File size: 12,941 Bytes

714cf46

import numpy as np
import scipy.stats as stats
import matplotlib.pyplot as plt
import math
from sklearn.metrics import roc_curve, roc_auc_score
from typing import Tuple, Optional
from sklearn.preprocessing import label_binarize

# from https://github.com/PatWalters/comparing_classifiers/blob/master/delong_ci.py
# from https://github.com/yandexdataschool/roc_comparison/blob/master/compare_auc_delong_xu.py

# AUC comparison adapted from
# https://github.com/Netflix/vmaf/
def compute_midrank(
        x: np.ndarray
    ) -> np.ndarray:
    """Computes midranks.
    Args:
       x - a 1D numpy array
    Returns:
       array of midranks
    """
    J = np.argsort(x)
    Z = x[J]
    N = len(x)
    T = np.zeros(N, dtype=float)
    i = 0
    while i < N:
        j = i
        while j < N and Z[j] == Z[i]:
            j += 1
        T[i:j] = 0.5*(i + j - 1)
        i = j
    T2 = np.empty(N, dtype=float)
    # Note(kazeevn) +1 is due to Python using 0-based indexing
    # instead of 1-based in the AUC formula in the paper
    T2[J] = T + 1
    return T2


def compute_midrank_weight(
        x: np.ndarray,
        sample_weight: np.ndarray
    ) -> np.ndarray:
    """Computes midranks.
    Args:
       x - a 1D numpy array
    Returns:
       array of midranks
    """
    J = np.argsort(x)
    Z = x[J]
    cumulative_weight = np.cumsum(sample_weight[J])
    N = len(x)
    T = np.zeros(N, dtype=float)
    i = 0
    while i < N:
        j = i
        while j < N and Z[j] == Z[i]:
            j += 1
        T[i:j] = cumulative_weight[i:j].mean()
        i = j
    T2 = np.empty(N, dtype=float)
    T2[J] = T
    return T2


def fastDeLong(
        predictions_sorted_transposed: np.ndarray,
        label_1_count: int
    ) -> Tuple[np.ndarray, np.ndarray]:
    """
    The fast version of DeLong's method for computing the covariance of
    unadjusted AUC.
    Args:
       predictions_sorted_transposed: a 2D numpy.array[n_classifiers, n_examples]
          sorted such as the examples with label "1" are first
    Returns:
       (AUC value, DeLong covariance)
    Reference:
     @article{sun2014fast,
       title={Fast Implementation of DeLong's Algorithm for
              Comparing the Areas Under Correlated Receiver Oerating Characteristic Curves},
       author={Xu Sun and Weichao Xu},
       journal={IEEE Signal Processing Letters},
       volume={21},
       number={11},
       pages={1389--1393},
       year={2014},
       publisher={IEEE}
     }
    """
    # Short variables are named as they are in the paper
    m = label_1_count
    n = predictions_sorted_transposed.shape[1] - m
    positive_examples = predictions_sorted_transposed[:, :m]
    negative_examples = predictions_sorted_transposed[:, m:]
    k = predictions_sorted_transposed.shape[0]

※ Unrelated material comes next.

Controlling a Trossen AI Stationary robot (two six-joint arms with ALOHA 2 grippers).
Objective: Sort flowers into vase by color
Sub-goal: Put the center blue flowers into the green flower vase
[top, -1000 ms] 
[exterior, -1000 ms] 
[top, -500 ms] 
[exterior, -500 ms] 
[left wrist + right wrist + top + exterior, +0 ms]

    tx = np.empty([k, m], dtype=float)
    ty = np.empty([k, n], dtype=float)
    tz = np.empty([k, m + n], dtype=float)
    for r in range(k):
        tx[r, :] = compute_midrank(positive_examples[r, :])
        ty[r, :] = compute_midrank(negative_examples[r, :])
        tz[r, :] = compute_midrank(predictions_sorted_transposed[r, :])
    aucs = tz[:, :m].sum(axis=1) / m / n - float(m + 1.0) / 2.0 / n
    v01 = (tz[:, :m] - tx[:, :]) / n
    v10 = 1.0 - (tz[:, m:] - ty[:, :]) / m
    sx = np.cov(v01)
    sy = np.cov(v10)
    delongcov = sx / m + sy / n
    return aucs, delongcov


def calc_pvalue(
        aucs: np.ndarray,
        sigma: np.ndarray
    ) -> float:
    """Computes log(10) of p-values.
    Args:
       aucs: 1D array of AUCs
       sigma: AUC DeLong covariances
    Returns:
       log10(pvalue)
    """
    l = np.array([[1, -1]])
    z = np.abs(np.diff(aucs)) / np.sqrt(np.dot(np.dot(l, sigma), l.T))
    return float(np.log10(2) + stats.norm.logsf(z, loc=0, scale=1).item() / np.log(10))



def compute_ground_truth_statistics(
        ground_truth: np.ndarray,
        sample_weight: Optional[np.ndarray] = None
    ) -> Tuple[np.ndarray, int, Optional[np.ndarray]]:
    assert np.array_equal(np.unique(ground_truth), [0, 1])
    order = (-ground_truth).argsort()
    label_1_count = int(ground_truth.sum())
    if sample_weight is None:
        ordered_sample_weight = None
    else:
        ordered_sample_weight = sample_weight[order]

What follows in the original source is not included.